A LinearLocation is defined by an ordered sequence of AssociatedNetElements. Each AssociatedNetElement refers to a linear or nonlinear PositionedNetElement. It either encompasses the whole NetElement or a section at the beginning or end of the linear NetElement (or an arbitrary section in case there is only one AssociatedNetElement)
The beginning and end of the sections of AssociatedNetElements are given in intrinsic coordinates (between 0 and 1) with respect to the related PositioningNetElement. The parameter keepsOrientation defines if the AssociatedNetElement is oriented along the direction of the NetElement or in reverse direction.
The AssociatedNetElements have to be oriented all in the same direction, from the start to the end of the sequence. They form a connected path in the network without gaps or branches.

The position of the LinearLocation instance within the network itself is now complete. Additionally, more positioning systems can be used for the respective entity. If the LinearLocation is a LinearLocationCoordinate, it can be assigned a position with respect to an external – linear or geometric – PositioningSystem.
The following figure shows how the intrinsic coordinates are used to reference begin and end coordinates of the linear element.

In particular, the example shows the LinearLocation and its AssociateNetElements with respect to the underlying NetElements. When writing this sequence as ordered list of NetElement segments, the results looks as follows:

Nr AssociatedNetElement netElement intrinsicCoordBegin intrinsicCoordEnd keepsOrientation
1 A' A 0.7 1 true
2 B' B 0 0 n/a (nonlinear)
3 C' C 0 1 true
4 D' D 0 0 n/a (nonlinear)
5 E' E 0 0.8 true

Remark: In this example, all the underlying linear NetElements are oriented in the same direction, as can be seen by the positions of their intrinsic coordinates 0 and 1. In case that a linear NetElement instance, say E, were oriented in the other direction, the AssociatedNetElement instance E’ would have to be defined by intrinsicCoordBegin = 0.2, intrinsicCoordEnd = 1 and keepsOrientation = false.

AreaLocation (SubNetwork)

An area location can be seen as aggregated location that comprises spot locations and several linear locations in an unordered sequence. The example shown in the following figure may be a more realistic representation of an axle-counting circuit.

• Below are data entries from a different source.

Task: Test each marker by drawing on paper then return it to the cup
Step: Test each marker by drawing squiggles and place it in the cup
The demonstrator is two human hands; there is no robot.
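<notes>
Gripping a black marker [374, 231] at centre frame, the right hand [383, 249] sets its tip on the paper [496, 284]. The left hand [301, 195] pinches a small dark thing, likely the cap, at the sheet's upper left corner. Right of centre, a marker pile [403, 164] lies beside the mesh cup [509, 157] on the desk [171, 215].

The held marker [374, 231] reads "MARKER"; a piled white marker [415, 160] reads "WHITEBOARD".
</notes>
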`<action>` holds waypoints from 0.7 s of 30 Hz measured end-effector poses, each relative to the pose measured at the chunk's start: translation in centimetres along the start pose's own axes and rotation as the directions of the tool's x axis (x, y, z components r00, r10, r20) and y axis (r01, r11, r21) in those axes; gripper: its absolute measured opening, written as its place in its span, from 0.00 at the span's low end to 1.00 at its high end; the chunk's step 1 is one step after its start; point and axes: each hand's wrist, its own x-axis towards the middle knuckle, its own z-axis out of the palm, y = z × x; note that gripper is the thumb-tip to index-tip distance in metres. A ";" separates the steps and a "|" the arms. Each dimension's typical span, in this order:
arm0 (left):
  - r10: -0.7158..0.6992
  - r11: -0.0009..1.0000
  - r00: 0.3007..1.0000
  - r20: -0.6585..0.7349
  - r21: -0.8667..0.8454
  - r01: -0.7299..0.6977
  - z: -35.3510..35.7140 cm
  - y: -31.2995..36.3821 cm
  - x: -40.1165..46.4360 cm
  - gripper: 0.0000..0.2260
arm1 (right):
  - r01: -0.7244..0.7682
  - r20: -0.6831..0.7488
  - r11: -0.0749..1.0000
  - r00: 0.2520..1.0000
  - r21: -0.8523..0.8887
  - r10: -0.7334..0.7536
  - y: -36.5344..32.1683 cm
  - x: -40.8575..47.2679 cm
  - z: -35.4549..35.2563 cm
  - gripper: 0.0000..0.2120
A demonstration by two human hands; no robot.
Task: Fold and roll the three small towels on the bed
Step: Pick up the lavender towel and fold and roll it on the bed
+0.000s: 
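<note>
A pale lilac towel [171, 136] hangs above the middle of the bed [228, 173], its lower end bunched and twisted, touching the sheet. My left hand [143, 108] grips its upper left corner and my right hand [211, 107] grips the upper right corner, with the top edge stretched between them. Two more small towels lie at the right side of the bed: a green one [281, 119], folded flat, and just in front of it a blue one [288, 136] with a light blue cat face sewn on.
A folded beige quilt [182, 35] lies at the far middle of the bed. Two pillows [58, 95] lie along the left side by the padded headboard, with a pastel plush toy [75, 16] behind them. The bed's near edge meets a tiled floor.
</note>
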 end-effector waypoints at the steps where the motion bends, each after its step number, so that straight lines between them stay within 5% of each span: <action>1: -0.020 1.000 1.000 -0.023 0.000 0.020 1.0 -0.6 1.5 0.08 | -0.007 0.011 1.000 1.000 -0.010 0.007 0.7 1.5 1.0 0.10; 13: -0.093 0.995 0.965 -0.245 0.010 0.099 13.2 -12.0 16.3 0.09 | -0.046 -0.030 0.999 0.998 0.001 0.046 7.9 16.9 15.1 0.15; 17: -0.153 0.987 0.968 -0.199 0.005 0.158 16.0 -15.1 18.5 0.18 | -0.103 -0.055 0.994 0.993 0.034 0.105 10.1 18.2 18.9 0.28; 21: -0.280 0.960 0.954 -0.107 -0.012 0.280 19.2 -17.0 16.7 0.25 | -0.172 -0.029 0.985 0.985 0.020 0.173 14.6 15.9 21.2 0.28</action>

An areal object is an object represented by a subgraph (a continuous fraction of the network), that is comprehended as an object. The name "areal object" indicates that most practical examples resemble an area in reality. The respective AreaLocation is this subgraph or sub-network. Another example for an area location is the track network belonging to a station or a shunting yard.

An AreaLocation is defined analogously to spot- and linear entity locations, by listing the AssociatedNetElement instances of the location, with a pair of positions (beginning and end in intrinsic reference on the respective PositionedNetElement instance) for all AssociatedNetElements.
The difference to LinearLocation is that the set of AssociatedNetElements does not have to be ordered and can have different orientations. Further there can be branches within the subgraph

As in the case of LinearLocations, if a nonlinear element is included in the collection of AssociatedNetElements, then the whole element is included. The collection can include sections of linear elements, defined by their intrinsic begin and end coordinate. It must be checked that the objects included in the areal location form a connected subgraph (no independent parts) and that no object is listed twice.

The AreaLocation in the example contains 8 AssociatedNetElement instances. Note that element E is fully included in E’, but not the adjacent nonlinear NetElement (node) in the network. The track edges A and G are oriented reverse to each other, which does not matter in an AreaLocation.